• **TASK PROMPT**:
In the records that follow, find each line containing "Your" and copy it.

• **RECORDS PROVIDED**:
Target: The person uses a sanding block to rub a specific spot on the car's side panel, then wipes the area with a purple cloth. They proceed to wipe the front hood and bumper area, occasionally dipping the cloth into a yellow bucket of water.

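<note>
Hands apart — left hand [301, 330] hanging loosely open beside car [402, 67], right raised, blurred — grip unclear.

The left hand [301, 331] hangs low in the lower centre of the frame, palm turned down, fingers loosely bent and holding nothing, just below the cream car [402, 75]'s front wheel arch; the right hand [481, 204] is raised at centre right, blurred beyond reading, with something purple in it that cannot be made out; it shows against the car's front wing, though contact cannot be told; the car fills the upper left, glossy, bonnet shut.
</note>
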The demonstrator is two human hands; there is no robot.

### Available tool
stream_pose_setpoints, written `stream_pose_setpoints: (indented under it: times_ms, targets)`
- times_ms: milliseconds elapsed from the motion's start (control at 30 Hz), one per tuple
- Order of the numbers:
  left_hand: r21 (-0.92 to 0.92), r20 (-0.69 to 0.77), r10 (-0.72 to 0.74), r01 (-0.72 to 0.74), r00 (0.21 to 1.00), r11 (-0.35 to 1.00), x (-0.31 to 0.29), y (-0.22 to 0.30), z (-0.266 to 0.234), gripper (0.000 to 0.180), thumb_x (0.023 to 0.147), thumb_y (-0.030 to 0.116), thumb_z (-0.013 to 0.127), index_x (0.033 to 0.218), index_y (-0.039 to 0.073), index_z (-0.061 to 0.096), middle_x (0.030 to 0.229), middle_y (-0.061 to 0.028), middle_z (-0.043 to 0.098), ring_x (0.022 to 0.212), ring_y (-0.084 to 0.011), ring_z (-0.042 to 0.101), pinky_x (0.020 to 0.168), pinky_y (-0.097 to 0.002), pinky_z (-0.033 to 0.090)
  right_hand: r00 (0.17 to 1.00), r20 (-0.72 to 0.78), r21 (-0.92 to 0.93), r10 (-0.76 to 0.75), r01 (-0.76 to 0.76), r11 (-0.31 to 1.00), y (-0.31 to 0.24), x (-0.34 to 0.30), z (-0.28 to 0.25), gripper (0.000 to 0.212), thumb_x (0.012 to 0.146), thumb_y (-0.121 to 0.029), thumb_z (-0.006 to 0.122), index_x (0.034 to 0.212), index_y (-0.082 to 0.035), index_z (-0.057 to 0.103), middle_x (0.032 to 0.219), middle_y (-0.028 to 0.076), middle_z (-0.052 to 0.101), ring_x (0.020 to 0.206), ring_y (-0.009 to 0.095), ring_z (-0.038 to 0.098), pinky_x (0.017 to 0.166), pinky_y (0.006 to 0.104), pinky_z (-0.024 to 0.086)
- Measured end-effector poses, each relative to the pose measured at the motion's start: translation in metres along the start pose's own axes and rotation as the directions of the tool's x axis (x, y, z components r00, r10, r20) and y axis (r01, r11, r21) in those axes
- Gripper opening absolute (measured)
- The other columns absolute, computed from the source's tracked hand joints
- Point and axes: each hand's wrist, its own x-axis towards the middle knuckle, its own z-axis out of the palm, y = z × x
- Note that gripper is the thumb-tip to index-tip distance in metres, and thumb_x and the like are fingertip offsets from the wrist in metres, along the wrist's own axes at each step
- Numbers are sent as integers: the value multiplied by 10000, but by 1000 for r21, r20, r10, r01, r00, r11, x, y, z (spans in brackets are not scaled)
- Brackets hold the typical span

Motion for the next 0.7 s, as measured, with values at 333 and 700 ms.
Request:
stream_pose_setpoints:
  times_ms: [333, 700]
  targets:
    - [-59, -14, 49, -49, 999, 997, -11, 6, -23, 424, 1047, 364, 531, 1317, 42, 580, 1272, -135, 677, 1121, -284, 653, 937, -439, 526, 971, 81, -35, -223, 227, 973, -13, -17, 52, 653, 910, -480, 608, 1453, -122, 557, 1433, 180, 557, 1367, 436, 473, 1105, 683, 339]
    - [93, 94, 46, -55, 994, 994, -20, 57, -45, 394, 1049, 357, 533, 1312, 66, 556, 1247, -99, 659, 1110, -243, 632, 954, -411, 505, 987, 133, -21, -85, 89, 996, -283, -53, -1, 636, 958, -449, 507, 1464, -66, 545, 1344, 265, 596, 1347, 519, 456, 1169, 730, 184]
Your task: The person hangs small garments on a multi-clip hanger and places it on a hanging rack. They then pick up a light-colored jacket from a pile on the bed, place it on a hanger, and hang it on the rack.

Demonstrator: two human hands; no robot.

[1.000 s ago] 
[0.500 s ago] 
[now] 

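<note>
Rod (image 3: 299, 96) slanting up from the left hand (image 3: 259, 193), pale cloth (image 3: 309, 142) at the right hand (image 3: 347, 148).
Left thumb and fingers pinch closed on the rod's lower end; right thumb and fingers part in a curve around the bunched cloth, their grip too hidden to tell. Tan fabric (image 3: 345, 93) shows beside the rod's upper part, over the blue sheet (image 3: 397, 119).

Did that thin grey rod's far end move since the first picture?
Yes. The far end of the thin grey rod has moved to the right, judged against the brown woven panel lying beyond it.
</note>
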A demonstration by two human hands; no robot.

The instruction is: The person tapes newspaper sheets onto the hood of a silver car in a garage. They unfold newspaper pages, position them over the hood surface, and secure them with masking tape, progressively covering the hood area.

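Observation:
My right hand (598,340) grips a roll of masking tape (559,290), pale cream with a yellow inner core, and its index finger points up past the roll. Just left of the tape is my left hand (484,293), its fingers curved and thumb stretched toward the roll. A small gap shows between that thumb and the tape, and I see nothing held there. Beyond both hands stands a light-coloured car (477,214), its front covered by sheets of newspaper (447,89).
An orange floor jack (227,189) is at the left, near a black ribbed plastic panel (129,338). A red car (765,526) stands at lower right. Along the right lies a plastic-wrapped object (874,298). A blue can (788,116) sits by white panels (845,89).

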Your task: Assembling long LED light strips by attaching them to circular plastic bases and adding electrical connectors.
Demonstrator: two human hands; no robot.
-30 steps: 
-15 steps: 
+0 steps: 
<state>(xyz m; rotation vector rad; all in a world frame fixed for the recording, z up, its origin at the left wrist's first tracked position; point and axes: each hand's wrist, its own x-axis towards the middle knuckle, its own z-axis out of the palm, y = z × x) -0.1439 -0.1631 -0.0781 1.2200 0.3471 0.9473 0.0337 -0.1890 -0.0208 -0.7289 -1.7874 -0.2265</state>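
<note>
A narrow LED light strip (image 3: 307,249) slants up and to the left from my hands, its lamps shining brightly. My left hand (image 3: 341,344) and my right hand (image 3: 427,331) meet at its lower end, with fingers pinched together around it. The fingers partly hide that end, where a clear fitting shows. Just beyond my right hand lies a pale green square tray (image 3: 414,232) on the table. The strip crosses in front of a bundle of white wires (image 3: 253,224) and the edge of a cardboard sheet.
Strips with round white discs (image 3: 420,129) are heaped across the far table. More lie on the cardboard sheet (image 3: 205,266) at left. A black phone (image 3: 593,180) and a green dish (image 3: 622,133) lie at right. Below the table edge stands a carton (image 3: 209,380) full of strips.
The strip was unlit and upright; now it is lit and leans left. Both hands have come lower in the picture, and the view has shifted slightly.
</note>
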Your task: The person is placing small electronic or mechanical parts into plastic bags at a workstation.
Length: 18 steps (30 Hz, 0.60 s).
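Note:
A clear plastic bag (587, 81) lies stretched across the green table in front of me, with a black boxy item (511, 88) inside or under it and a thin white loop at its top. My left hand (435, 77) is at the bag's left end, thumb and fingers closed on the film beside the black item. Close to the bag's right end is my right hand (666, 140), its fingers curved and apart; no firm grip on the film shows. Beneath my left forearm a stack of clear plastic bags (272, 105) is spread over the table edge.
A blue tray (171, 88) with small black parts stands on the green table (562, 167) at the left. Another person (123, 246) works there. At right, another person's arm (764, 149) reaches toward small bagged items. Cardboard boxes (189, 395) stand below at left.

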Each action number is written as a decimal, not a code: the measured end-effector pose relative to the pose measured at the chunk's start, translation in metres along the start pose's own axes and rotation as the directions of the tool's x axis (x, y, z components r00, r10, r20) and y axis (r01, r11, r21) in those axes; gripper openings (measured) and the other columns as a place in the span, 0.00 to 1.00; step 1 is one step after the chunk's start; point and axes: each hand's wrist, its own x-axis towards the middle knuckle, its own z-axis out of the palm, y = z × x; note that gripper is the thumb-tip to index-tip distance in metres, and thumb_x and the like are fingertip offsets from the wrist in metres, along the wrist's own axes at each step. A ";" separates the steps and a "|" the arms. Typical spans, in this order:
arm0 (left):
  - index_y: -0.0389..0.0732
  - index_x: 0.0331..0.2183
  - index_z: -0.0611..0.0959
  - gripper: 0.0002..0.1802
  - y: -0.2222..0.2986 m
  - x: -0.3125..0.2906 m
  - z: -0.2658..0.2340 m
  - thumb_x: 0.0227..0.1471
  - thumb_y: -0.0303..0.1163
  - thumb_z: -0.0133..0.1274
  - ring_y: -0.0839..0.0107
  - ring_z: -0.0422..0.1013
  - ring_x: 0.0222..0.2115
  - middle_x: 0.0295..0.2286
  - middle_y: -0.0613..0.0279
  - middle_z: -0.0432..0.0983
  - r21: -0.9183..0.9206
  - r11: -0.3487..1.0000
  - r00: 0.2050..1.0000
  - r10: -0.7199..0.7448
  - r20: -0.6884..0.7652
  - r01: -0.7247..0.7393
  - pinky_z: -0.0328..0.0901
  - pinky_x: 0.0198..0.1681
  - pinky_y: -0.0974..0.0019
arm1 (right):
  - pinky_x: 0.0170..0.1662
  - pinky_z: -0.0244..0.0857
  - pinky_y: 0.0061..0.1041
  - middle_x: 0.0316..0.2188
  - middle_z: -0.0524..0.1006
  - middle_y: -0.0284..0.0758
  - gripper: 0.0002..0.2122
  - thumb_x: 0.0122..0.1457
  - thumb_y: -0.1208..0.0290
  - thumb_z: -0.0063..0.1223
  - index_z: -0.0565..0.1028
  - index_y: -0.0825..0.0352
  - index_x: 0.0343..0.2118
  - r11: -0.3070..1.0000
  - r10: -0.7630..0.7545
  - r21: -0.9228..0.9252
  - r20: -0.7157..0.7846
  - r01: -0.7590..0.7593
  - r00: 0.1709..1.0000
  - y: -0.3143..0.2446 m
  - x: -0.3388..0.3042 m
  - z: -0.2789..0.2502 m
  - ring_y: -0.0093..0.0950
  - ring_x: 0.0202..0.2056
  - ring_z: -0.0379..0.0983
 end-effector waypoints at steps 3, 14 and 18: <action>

• **ANSWER BELOW**:
Your task: The person hangs small garments on a multi-clip hanger and places it on a hanging rack. They then pick up a light-colored jacket from a pile on the bed, place it on a hanger, and hang it on the rack.
Your task: Assembling long LED light strips by attaching them to circular plastic bases and adding electrical connectors.
Your task: The person is placing small electronic or mechanical parts into plastic bags at a workstation.

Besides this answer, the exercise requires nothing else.